### WHAT NEEDS TO BE DONE
A line below contains "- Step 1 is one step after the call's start", and a later one contains "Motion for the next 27". Repeat both, with every line between them, exactly.

### TASK DATA
§ §

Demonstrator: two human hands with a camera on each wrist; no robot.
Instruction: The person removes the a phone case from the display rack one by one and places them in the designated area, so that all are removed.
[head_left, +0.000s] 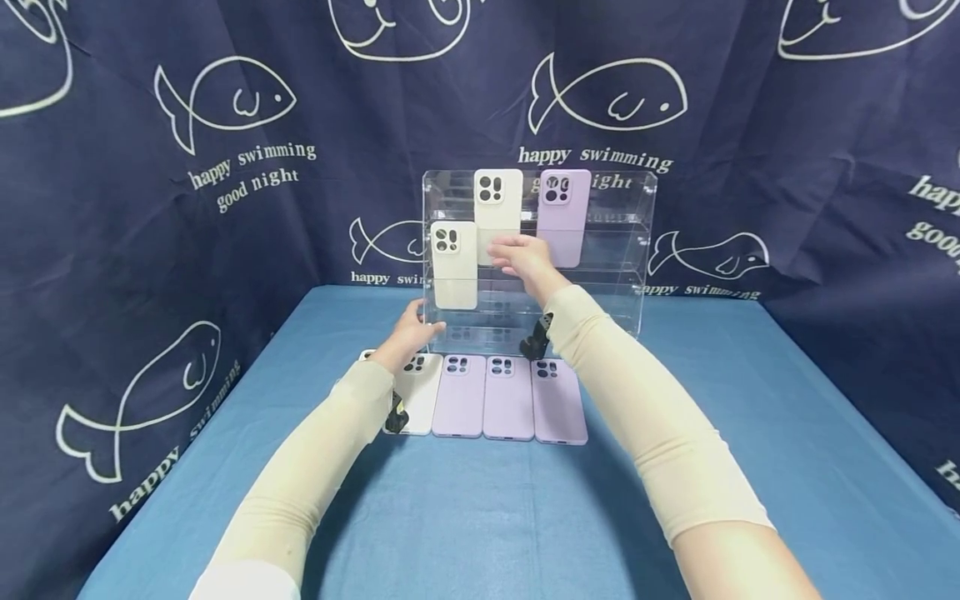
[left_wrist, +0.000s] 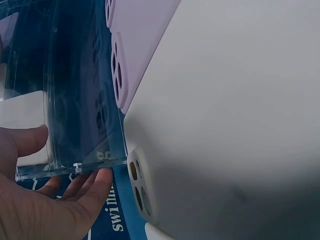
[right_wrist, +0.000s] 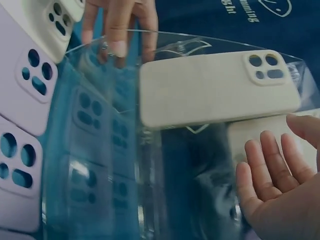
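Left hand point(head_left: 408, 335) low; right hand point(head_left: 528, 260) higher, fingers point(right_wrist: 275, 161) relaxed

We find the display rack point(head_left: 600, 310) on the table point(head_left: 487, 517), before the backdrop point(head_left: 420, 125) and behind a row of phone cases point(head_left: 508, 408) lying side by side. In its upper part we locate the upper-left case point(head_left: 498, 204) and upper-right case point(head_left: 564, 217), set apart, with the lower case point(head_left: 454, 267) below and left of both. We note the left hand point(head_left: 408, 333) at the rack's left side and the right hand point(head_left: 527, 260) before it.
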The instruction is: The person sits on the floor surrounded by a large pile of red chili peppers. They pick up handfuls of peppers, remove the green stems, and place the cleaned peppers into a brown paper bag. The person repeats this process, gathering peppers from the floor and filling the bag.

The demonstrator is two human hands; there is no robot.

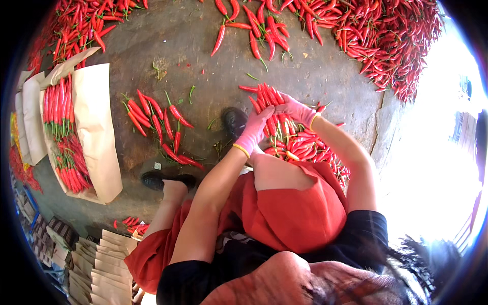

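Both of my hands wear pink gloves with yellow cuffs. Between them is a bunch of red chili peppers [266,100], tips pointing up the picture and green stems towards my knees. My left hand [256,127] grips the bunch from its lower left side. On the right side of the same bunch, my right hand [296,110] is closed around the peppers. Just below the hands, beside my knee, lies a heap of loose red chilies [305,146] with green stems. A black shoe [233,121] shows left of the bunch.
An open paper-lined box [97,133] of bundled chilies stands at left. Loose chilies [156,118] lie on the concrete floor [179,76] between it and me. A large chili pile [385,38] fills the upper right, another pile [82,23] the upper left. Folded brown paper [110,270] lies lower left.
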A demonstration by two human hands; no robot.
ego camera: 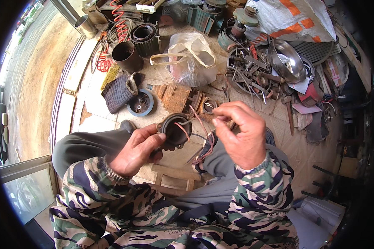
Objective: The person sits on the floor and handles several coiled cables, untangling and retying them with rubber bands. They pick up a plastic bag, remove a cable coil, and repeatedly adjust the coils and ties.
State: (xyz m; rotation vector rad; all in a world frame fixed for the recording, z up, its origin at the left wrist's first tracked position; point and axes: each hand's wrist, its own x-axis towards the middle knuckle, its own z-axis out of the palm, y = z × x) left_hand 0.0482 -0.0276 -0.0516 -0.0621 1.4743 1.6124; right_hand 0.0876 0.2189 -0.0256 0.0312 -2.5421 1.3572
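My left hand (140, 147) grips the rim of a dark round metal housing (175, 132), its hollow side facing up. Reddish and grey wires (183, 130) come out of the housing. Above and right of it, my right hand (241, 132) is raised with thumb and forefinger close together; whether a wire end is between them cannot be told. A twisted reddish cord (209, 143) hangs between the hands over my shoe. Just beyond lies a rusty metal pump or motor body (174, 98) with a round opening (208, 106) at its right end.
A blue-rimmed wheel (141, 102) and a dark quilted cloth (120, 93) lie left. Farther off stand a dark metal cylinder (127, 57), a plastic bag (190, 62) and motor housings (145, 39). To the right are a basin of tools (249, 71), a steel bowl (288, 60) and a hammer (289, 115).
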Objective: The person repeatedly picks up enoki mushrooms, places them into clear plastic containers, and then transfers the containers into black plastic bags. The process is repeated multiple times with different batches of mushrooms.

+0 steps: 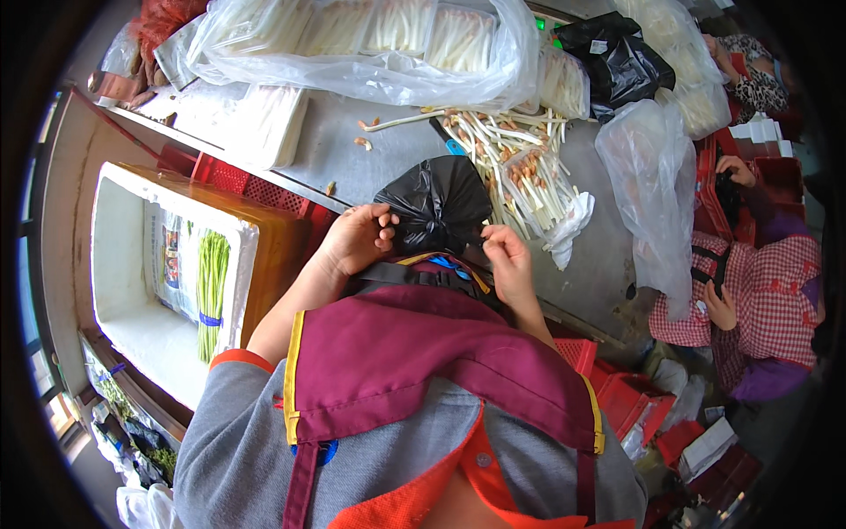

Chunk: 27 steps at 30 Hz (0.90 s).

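At the metal table's near edge, a black plastic bag (433, 192) bulges in front of my waist, its creases running to a middle point. My left hand (362, 237) pinches the bag's left edge between curled fingers. On the opposite side, my right hand (509, 254) has its fingertips closed at the bag's right edge; a small pale bit shows by them, too small to name. Just beyond lies a loose heap of peanut sprouts (502, 142), some of them over a clear plastic tray (538, 188). A blue-and-black handled tool (454, 147) lies partly under the heap.
Packed sprout trays (396, 30) sit in a clear bag at the back. A white foam box (125, 330) holding a bundle of green stalks (211, 284) stands left. Clear bags (651, 178) hang over the right edge. Beyond, a person in checked clothing (773, 291) works near red crates (628, 397).
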Motion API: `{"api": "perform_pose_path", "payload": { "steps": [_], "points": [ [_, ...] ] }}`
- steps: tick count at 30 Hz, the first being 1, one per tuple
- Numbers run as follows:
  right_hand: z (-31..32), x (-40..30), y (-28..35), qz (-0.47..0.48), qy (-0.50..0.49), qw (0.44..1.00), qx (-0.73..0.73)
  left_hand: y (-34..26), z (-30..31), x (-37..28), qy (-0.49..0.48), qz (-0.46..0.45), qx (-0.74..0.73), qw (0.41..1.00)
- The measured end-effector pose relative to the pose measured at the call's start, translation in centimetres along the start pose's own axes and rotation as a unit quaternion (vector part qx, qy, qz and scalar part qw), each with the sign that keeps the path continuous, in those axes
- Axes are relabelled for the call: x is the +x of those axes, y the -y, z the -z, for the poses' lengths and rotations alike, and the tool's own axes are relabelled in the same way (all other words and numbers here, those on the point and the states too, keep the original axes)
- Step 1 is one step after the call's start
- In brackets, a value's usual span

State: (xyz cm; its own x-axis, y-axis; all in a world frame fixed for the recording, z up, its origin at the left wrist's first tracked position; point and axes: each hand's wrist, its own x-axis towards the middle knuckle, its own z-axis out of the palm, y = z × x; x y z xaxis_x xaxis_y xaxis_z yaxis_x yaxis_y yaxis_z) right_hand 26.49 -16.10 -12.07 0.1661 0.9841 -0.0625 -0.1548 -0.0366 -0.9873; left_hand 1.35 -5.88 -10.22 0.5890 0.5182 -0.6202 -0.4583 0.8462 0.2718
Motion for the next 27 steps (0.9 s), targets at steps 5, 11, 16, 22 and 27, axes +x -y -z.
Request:
{"api": "perform_pose_path", "payload": {
  "steps": [5, 11, 16, 22, 27],
  "points": [
    [-3.6, 2.0, 4.9, -0.056, 0.095, 0.952, 0.285, -1.2, -5.8, -3.2, 0.132, -0.074, 0.234, 0.96],
    [-4.6, 3.3, 5.6, -0.086, 0.218, 0.971, 0.045, -0.3, -7.9, -4.4, 0.187, -0.131, 0.519, 0.824],
    [-4.5, 3.5, 7.1, -0.024, 0.148, 0.988, -0.035, -0.8, -8.6, -4.3, 0.097, -0.056, 0.432, 0.895],
    [-3.7, 3.3, 4.7, 0.089, 0.087, 0.944, -0.306, -2.4, -3.5, -0.8, -0.021, -0.067, 0.094, 0.993],
    [-0.2, 2.6, 0.5, 0.059, 0.127, 0.99, -0.009, -3.8, 1.0, 2.0, 0.02, -0.008, 0.0, 1.0]
  ]
}}
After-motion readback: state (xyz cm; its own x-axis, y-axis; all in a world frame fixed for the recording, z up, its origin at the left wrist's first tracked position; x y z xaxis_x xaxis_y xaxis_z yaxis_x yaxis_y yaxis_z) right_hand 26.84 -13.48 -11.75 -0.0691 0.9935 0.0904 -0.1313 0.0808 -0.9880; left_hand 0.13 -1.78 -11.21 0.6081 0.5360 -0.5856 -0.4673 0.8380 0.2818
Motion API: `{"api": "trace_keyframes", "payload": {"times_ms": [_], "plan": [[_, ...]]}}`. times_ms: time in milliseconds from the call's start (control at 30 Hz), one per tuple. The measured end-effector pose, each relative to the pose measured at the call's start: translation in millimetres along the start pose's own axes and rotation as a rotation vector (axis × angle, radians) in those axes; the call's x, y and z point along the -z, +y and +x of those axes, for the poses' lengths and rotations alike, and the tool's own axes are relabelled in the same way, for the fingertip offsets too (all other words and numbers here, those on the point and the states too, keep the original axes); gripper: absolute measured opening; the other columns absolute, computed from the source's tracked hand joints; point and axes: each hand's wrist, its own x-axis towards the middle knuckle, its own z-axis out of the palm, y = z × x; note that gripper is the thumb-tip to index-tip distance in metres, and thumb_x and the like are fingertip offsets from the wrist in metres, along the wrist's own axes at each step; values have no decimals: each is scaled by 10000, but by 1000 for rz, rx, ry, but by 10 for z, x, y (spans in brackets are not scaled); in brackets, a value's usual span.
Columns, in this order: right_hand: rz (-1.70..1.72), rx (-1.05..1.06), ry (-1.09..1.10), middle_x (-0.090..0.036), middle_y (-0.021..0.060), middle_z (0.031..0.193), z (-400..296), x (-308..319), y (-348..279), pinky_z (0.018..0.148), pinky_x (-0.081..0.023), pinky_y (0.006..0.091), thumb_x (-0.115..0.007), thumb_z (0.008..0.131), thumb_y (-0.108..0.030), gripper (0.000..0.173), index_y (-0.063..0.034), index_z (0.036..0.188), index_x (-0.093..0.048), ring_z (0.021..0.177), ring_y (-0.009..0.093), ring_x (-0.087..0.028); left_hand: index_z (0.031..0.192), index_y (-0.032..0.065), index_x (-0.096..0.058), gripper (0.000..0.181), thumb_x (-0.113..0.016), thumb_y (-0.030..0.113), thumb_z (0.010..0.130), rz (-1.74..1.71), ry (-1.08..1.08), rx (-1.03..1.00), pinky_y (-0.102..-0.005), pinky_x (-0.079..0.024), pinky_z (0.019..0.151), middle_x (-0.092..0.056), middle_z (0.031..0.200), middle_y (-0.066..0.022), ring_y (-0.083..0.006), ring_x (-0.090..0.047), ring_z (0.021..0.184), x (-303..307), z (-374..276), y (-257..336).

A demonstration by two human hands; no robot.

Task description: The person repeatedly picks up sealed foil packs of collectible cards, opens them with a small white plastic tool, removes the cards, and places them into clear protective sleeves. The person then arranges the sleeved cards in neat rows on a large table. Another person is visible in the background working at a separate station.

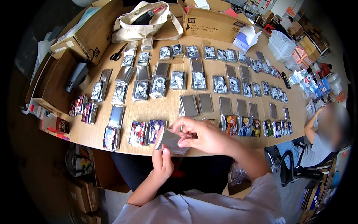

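Note:
My left hand grips a stack of silvery foil packets over the table's near edge, its thumb on top. At the stack's upper right, my right hand pinches a thin packet or sleeve, blurred, between thumb and fingers. Just left of the stack lie a pile of cards with a purple picture and a pile with a red picture. Rows of black-and-white picture packets cover the table's middle. Plain silvery packets lie beyond my hands. To the right are piles with coloured pictures.
Cardboard boxes stand at the left and back, with a cloth tote bag between them. Black scissors lie back left, a black-handled tool at the right. White baskets stand beyond. A person sits at the right.

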Motion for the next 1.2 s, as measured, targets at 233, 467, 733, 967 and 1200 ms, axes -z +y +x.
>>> {"api": "trace_keyframes", "payload": {"times_ms": [233, 467, 733, 967, 1200], "plan": [[-62, -58, 427, -735, 61, 924, 1395, 1642, 593, 799, -549, 335, -750, 971, -113, 392, -79, 1348, -648, 861, 162, -695, 1368, 71, -507, 330, -500, 195, 1062, 706, 254, -691, -535, -498, 1020, -639, 1195, -187, -352, -610, 1104, 514, -23, -439], [-501, -334, 792, -777, 176, 1076, 2899, 3178, 1662, 892, -554, 394, -768, 950, -230, 286, 24, 1081, -782, 1000, 295, -729, 1294, 135, -543, 323, -571, 182, 976, 1003, 318, -693, -531, -488, 1004, -602, 1185, -117, -318, -572, 1092, 568, -158, -651], [-721, -382, 849, -776, 177, 878, 3671, 3305, 2384, 799, -588, 421, -886, 782, -176, 262, 23, 878, -744, 872, 297, -778, 1239, 132, -579, 271, -555, 236, 991, 1052, 340, -659, -509, -493, 994, -578, 1129, -87, -290, -542, 1058, 597, -244, -783], [-940, -479, 689, -778, 228, 953, 3693, 2962, 2334, 860, -605, 448, -922, 727, -152, 331, -18, 975, -749, 962, 386, -776, 1220, 139, -579, 261, -569, 245, 982, 1077, 324, -634, -495, -498, 994, -564, 1135, -73, -281, -543, 1056, 602, -296, -740], [-1042, -481, 735, -779, 240, 999, 3527, 3024, 2270, 919, -598, 469, -785, 836, -133, 153, -69, 974, -805, 1013, 409, -763, 1195, 138, -593, 268, -591, 227, 942, 1031, 347, -660, -496, -507, 987, -574, 1117, -80, -279, -540, 1041, 557, -236, -792]]}}
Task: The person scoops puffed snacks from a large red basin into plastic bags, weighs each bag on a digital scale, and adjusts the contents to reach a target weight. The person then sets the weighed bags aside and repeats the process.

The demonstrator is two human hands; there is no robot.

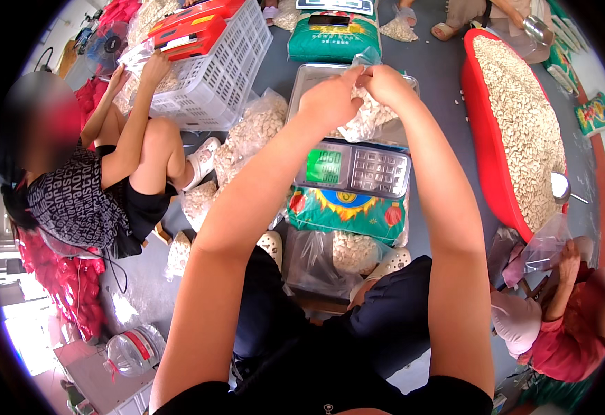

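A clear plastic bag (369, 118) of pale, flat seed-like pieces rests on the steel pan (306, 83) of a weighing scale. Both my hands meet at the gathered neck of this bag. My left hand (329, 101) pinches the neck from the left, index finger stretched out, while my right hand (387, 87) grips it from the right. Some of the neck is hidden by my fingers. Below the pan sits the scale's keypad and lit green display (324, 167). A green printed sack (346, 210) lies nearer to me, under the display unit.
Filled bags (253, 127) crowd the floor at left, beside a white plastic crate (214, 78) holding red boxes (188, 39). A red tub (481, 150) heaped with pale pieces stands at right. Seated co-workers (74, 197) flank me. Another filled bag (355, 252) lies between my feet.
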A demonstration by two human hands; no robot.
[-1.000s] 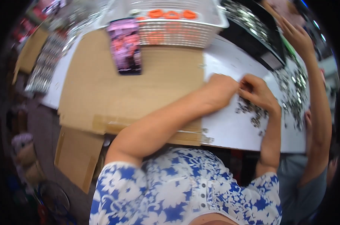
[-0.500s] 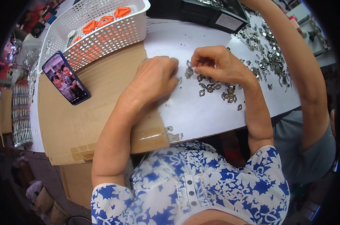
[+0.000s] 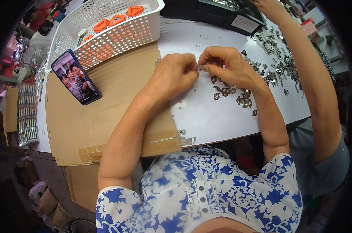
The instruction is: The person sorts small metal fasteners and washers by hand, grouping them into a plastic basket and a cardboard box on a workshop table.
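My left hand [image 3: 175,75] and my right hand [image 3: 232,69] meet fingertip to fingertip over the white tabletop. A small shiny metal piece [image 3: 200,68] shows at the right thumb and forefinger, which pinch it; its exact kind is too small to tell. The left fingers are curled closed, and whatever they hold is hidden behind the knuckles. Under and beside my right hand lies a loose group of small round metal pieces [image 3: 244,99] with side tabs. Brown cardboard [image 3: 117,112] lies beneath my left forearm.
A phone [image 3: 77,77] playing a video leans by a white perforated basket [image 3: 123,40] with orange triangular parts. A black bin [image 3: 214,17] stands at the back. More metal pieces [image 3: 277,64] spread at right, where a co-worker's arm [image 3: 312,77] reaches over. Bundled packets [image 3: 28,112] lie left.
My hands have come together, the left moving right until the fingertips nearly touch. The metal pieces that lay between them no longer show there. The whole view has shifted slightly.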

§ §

### THE ANSWER
- Step 1 is one step after the call's start
- In brackets, a value's usual span

State: (xyz cm; its own x-axis, y-axis; all in a world frame fixed for the recording, z up, its origin at the left wrist's first tracked position; point and axes: each hand's wrist, its own x-axis towards the middle knuckle, its own z-axis out of the palm, y = z × x; x y z xaxis_x xaxis_y xaxis_z yaxis_x yaxis_y yaxis_z) right_hand 26.49 -16.10 -12.07 0.1661 0.9841 -0.0625 -0.1548 -0.0366 -0.9873; left_hand 1.35 -5.88 -10.22 0.5890 0.5182 -0.6202 -0.4583 0.8462 0.2718
Motion for the next 27 steps (0.9 s), targets at steps 5, 11, 16, 22 and 27, axes +x -y -z.

There is nothing further to add to the answer.